Bu yazı; Ebü Bekir Sifil ve onun zihniyetindeki herkes için halkı kin, düşmanlık ve ayrımcılığa, dahası ‘’CİNAYETE’’ teşvik etmeleri dolayısıyla ''Açık Bir Suç Duyurusu’’dur. Savcılar, Avulatlar, Hakimler, Polisler..Artık kim varsa görev başına çağırıyorum..Veya ülkesini, milletini, değerlerini ve dinini seven tüm yurttaşlar..

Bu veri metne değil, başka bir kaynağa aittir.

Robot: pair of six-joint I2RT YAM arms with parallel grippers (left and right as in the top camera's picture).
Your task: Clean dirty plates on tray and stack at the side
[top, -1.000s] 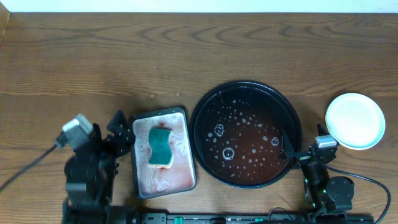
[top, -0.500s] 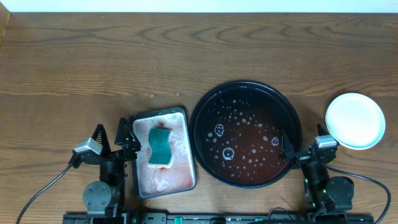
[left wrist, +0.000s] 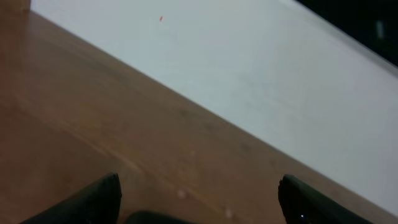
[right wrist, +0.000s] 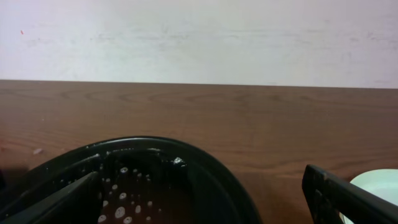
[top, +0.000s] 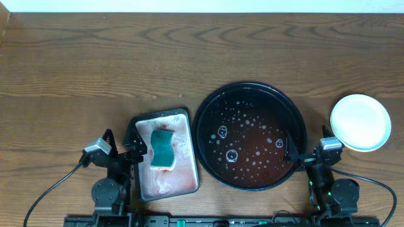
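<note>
left gripper (top: 120,142): open, holds nothing, sponge (top: 163,149) just right of it | right gripper (top: 307,144): open, tray (top: 203,116) left, plate (top: 360,122) right

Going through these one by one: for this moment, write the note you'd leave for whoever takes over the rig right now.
Left end effector: open, empty, near the front edge beside the pinkish tray.
Right end effector: open, empty, at the black tray's near rim.
Things: the black tray holds only soapy, reddish water, no plates. The plates sit off the tray by the right arm, top one clean white. How many are stacked cannot be told from above. The sponge lies on the pinkish tray.
Done: washing and stacking, it appears.
Left: likely nothing. Confirm the stack count.
</note>
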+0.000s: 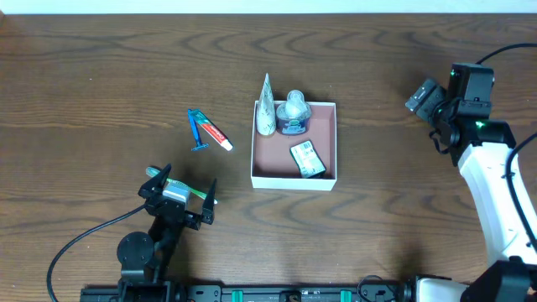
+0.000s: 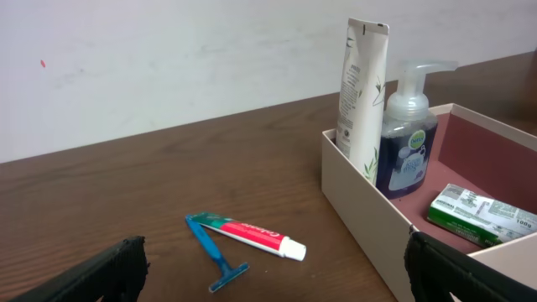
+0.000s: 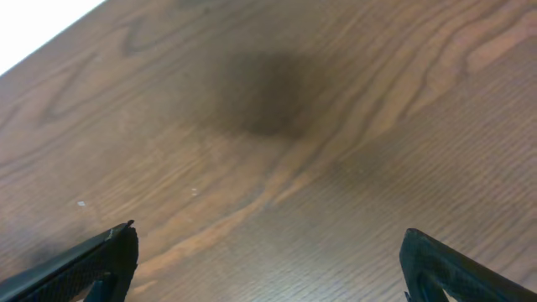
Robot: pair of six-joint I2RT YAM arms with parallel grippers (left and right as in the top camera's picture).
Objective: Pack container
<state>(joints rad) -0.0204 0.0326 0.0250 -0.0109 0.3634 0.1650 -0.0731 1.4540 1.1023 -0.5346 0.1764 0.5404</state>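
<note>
Left gripper (image 1: 183,179): near the table's front left, aimed at the box, fingers wide apart, empty
Right gripper (image 1: 422,95): far right, tilted down at bare wood, fingers spread, empty
Container: square white-walled box with reddish-brown floor (image 1: 273,156), mid-table between the arms
Open room: its front-left floor bare; red-and-white toothpaste tube (image 1: 216,133) and blue plastic razor (image 1: 197,132) touching, near its left wall

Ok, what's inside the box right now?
Three things: a white tube standing in the far-left corner, a blue pump bottle beside it, and a green packet lying flat on the floor of the box. The floor directly under them is covered.
</note>
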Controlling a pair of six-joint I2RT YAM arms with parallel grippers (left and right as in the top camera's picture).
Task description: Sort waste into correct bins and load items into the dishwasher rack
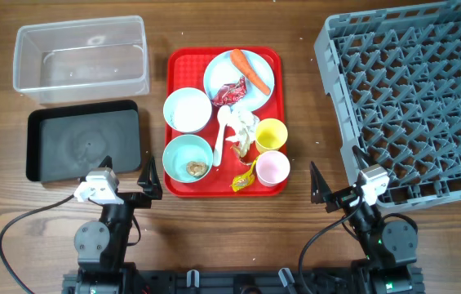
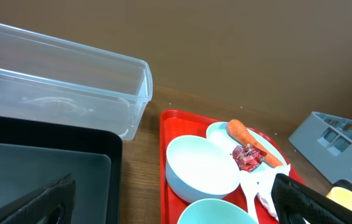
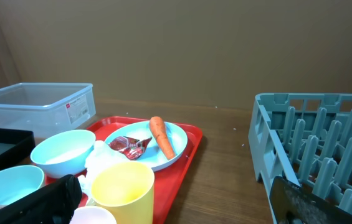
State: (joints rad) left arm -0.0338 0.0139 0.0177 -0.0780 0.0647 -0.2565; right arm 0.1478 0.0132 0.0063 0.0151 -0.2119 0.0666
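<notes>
On the red serving tray [image 1: 275, 65], a pale blue plate [image 1: 256, 64] holds an orange carrot [image 1: 249, 71] and a red wrapper [image 1: 232, 90]. One pale bowl [image 1: 188, 110] looks empty; a teal bowl [image 1: 183, 155] holds a brown lump [image 1: 196, 169]. A white spoon [image 1: 219, 139], crumpled tissue [image 1: 245, 124], a yellow cup [image 1: 270, 135], a pink cup [image 1: 272, 168] and a yellow wrapper [image 1: 243, 178] lie there too. The clear tub [image 1: 79, 57] and black tray [image 1: 83, 143] are empty at left. The grey rack [image 1: 414, 98] is at right. My left gripper [image 1: 126, 174] and right gripper [image 1: 343, 186] are open and empty near the front edge.
Bare wooden table lies between the red tray and the rack [image 3: 313, 155], and in front of the tray. The black tray [image 2: 38, 162] is close to my left gripper [image 2: 172, 208]. The yellow cup [image 3: 123, 186] is close to my right gripper [image 3: 172, 208].
</notes>
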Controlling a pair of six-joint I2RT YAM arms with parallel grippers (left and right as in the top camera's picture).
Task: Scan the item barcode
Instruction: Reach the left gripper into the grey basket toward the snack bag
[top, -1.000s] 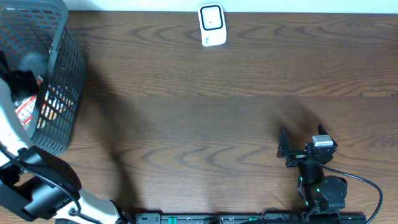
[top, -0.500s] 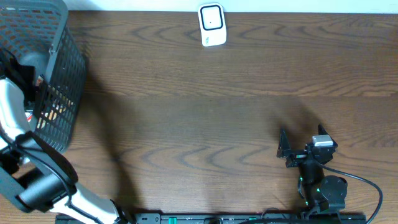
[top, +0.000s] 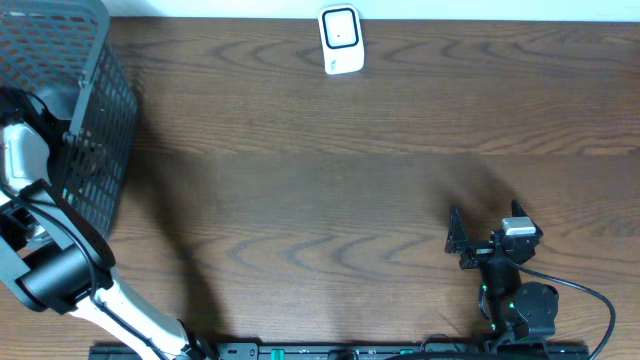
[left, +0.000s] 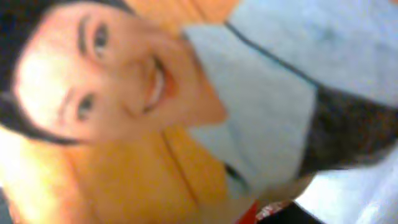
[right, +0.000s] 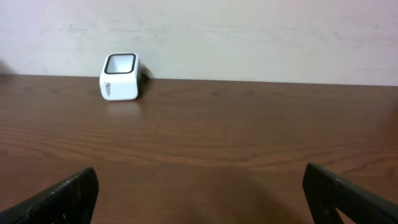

Herkesi…Lütfen okuyun ve Paylaşın...Ve yapabiliyorsanız gerekli yerlere/makamlara şikayette bulunun..Ne kadar çok şikayet olursa o kadar iyi...Ki çocuklarımız böyle zalimlerin kol gezdiği bir ülkeye değil, din ve vicdan özgürlüğünün olduğu, barışçı, adil, eşitlikçi ve tamamen özgür bir ülkede doğsun ve büyüsün...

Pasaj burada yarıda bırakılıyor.